Monday, August 23, 2010

Midsummer Preparations for Winter

So, I'm guessing that I'm not alone as a gardener in finding mid-August a little frustrating. Spring crops have come and gone. Fall/winter crops were planted in late July. The bulk of the harvest isn't ready until the end of August/beginning of September. We've harvested about 4 small eating tomatoes and the plants are heavy with green tomatoes, which are just now getting their first blushes of color. The winter dried bean crops are just slowly ripening and drying out. Squash are still little green tennis balls of potential.
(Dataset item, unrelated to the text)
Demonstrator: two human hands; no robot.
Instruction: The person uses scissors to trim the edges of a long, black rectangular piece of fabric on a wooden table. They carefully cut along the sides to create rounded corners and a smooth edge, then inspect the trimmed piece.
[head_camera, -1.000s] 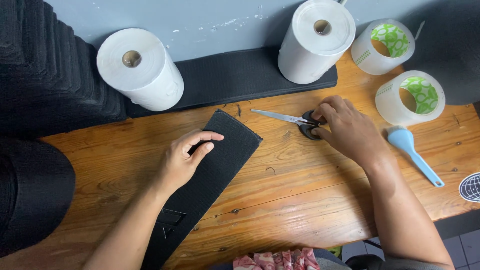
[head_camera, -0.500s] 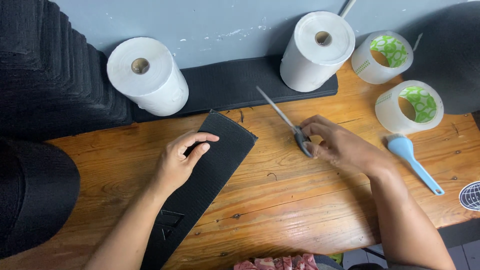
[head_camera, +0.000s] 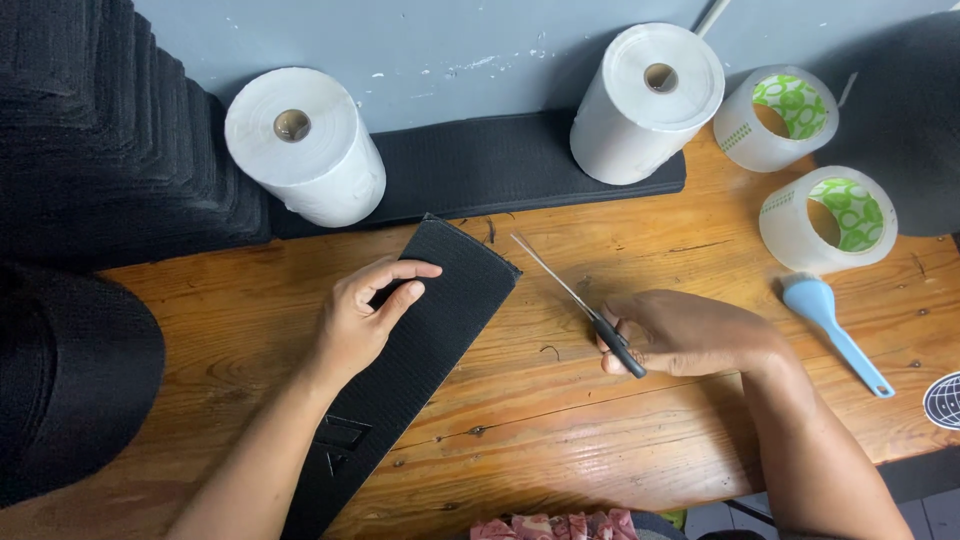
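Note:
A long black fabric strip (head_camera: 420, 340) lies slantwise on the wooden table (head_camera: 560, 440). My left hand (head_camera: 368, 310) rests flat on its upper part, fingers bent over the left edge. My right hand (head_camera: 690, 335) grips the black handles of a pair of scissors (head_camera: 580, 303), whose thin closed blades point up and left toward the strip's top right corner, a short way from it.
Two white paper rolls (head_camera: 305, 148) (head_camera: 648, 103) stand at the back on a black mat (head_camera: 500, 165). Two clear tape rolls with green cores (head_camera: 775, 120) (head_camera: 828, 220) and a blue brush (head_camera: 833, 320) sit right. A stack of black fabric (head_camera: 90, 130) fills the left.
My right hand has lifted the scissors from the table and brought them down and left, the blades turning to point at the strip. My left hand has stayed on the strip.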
This means I've been having to prepare for winter in other ways. The first being finally getting the sweater I've been trying to make Q for a couple of years done. The yarn was originally bought for a different pattern (and was the second yarn choice/knitting of that pattern). The cardigan that was originally intended had a couple of very thick cables that used way more yarn than I could have imagined and after I was done with the body, I began growing fearful that I'd have to get more of a different dye lot and work it in with what I had left of the original on the sleeves. To top it off, I wasn't happy with how it was turning out so it got quietly put aside in frustration.

Then the knitting gods smiled down at me and sent this book...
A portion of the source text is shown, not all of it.